Material for this exercise:
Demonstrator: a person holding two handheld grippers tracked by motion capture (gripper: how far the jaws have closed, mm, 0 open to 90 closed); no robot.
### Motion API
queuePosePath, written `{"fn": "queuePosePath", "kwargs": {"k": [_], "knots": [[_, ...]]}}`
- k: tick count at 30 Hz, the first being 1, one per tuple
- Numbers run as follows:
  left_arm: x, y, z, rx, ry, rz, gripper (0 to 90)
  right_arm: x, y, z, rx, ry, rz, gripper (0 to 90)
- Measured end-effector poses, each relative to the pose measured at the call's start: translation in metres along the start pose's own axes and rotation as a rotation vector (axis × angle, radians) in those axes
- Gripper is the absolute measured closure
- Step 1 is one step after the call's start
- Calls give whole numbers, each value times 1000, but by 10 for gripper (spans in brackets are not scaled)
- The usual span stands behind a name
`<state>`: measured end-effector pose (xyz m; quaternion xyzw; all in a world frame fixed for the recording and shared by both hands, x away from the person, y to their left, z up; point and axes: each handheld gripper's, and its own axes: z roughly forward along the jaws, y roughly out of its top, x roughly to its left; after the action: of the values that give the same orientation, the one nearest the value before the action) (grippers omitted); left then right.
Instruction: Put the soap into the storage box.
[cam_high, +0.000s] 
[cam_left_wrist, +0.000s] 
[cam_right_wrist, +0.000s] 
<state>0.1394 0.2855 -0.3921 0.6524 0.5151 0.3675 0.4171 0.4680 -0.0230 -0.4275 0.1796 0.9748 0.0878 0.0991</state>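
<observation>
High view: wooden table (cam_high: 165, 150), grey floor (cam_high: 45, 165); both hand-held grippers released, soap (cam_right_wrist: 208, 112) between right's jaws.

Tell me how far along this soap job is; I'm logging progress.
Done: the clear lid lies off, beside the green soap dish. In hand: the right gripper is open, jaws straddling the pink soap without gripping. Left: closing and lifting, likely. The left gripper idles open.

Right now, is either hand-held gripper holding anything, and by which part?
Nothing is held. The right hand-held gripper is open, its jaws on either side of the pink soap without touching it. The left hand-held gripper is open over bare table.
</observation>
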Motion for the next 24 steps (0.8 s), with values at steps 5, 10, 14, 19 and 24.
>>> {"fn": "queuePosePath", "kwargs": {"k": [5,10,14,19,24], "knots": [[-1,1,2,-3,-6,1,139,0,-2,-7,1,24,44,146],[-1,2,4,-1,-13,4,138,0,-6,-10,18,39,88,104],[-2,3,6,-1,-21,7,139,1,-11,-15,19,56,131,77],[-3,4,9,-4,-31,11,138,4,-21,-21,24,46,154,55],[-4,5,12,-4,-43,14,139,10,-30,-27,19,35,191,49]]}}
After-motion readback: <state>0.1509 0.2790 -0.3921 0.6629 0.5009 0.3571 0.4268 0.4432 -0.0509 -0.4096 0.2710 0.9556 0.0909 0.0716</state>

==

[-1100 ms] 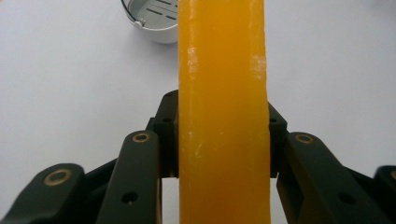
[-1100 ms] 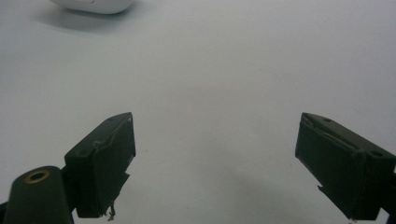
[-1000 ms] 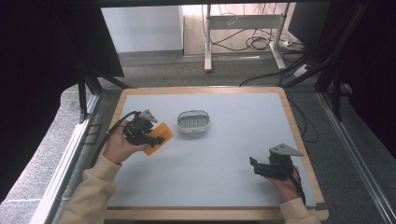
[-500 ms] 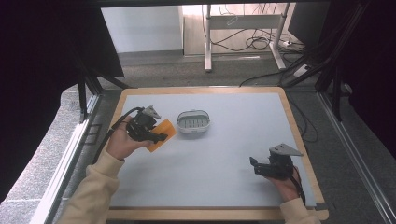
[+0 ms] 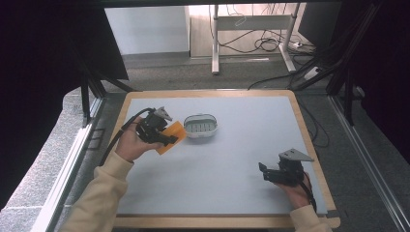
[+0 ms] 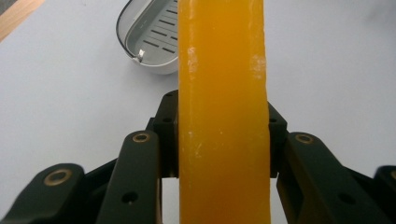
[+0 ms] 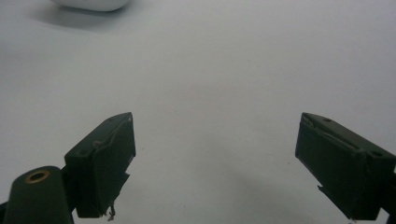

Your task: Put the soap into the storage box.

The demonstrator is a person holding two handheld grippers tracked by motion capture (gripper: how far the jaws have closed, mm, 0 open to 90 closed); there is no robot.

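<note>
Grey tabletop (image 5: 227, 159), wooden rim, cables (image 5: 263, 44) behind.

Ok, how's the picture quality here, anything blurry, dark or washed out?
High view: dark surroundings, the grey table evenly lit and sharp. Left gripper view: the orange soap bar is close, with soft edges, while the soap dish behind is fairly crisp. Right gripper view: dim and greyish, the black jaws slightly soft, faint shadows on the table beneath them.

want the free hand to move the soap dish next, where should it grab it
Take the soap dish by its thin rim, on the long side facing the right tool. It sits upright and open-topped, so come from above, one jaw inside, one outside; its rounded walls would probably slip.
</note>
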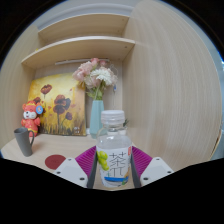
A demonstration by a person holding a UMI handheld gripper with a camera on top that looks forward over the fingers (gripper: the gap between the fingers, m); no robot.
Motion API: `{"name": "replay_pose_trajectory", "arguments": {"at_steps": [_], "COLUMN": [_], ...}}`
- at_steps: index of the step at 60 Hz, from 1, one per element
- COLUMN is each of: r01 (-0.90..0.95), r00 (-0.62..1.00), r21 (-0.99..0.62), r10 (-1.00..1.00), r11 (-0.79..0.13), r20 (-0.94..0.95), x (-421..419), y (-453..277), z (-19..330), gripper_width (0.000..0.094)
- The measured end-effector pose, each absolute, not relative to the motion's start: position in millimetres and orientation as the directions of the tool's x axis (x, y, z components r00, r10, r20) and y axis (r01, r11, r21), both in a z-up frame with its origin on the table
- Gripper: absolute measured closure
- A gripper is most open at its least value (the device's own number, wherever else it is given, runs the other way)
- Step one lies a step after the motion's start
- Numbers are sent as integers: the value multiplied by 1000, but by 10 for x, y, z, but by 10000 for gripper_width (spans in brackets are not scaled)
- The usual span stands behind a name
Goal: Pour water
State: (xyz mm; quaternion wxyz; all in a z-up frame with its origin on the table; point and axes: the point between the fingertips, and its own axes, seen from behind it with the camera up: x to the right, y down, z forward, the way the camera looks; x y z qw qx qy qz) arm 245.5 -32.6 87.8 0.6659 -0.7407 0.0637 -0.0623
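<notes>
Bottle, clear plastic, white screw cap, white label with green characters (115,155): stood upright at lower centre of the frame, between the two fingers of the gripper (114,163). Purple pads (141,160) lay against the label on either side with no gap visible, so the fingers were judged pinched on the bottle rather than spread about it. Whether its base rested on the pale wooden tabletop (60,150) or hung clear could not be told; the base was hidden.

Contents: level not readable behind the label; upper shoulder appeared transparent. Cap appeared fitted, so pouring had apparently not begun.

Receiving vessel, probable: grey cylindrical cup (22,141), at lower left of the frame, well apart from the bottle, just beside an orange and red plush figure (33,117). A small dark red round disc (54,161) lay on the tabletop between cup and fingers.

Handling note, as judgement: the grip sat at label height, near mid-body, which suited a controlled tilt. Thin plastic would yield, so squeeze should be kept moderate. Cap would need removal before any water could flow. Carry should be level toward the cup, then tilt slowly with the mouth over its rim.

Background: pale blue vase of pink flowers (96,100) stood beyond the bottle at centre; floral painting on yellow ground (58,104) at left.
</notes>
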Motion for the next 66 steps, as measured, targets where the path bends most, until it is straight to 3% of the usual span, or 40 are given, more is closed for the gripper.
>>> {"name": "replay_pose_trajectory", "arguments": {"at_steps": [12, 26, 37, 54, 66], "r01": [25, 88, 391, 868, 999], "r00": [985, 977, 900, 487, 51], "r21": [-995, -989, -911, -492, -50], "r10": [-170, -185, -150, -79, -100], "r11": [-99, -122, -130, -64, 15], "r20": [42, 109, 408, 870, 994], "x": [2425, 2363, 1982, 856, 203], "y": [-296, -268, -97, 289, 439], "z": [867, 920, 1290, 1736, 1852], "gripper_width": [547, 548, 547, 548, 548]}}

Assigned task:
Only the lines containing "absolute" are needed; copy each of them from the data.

Task solution:
- Gripper is the absolute measured closure
- The measured end-effector pose, each absolute, not relative to the motion's start: position in millimetres and orientation as the directions of the tool's x axis (x, y, z components r00, r10, r20) and y axis (r01, r11, r21), both in a z-up frame with its origin on the table
- Gripper: absolute measured closure

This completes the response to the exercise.